Lincoln came for the Whig state convention held in Worcester in September, 1848. His speech there was well received as were those he gave in other towns: New Bedford, Boston, Lowell, Dorchester, Chelsea, Dedham, Cambridge, Taunton, and again in Boston.
Lincoln returned to Boston from Lowell on September 18th, stopping just long enough to arrange a carriage to Dorchester for the speech he was to give at 8 o'clock in the evening. The Boston newspapers ran an advertisement that "The Hon. Abram [sic] Lincoln, of Illinois, and the Hon. George Lunt, of Boston, will address the citizens of Dorchester on Monday evening next, Sept. 18th, at Richmond Hall." Richmond Hall was at the corner of Washington Street and Churchill Place near Lower Mills. The building, which still stands*, has become a private residence. Lincoln spent the night at Nathaniel Safford's house at the corner of Washington and Morton Streets. This building has been demolished.

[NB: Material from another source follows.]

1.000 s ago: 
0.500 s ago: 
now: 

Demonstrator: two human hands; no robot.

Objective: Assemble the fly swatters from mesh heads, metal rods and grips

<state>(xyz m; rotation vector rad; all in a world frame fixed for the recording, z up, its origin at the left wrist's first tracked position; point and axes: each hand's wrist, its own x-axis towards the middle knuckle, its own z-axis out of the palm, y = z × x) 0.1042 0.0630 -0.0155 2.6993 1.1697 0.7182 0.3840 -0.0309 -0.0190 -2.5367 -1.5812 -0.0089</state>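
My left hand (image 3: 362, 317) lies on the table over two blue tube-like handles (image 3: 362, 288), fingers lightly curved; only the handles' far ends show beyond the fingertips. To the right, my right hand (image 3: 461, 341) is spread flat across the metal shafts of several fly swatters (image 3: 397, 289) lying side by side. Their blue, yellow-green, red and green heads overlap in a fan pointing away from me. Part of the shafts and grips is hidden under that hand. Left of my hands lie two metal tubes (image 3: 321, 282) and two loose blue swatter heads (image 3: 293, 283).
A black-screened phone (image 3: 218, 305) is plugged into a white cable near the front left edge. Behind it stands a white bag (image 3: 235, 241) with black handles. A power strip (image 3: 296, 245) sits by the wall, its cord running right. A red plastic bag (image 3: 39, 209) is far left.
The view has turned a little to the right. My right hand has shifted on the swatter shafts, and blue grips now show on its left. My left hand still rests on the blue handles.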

On September 19th, the Boston Courier reported a full and enthusiastic meeting, and this was the only newspaper account of Lincoln's appearance in Dorchester. Lincoln traveled to Chelsea where he spoke on the 19th.
Lincoln's trip to Massachusetts gave him the opportunity to become known as an engaging speaker, and the favorable notices in the newspapers helped to increase his fame where he had before been little known.
Hanna, William F. Abraham among the Yankees. Taunton, Massachusetts: The Old Colony Historical Society, 1983.
*1111 Washington Street.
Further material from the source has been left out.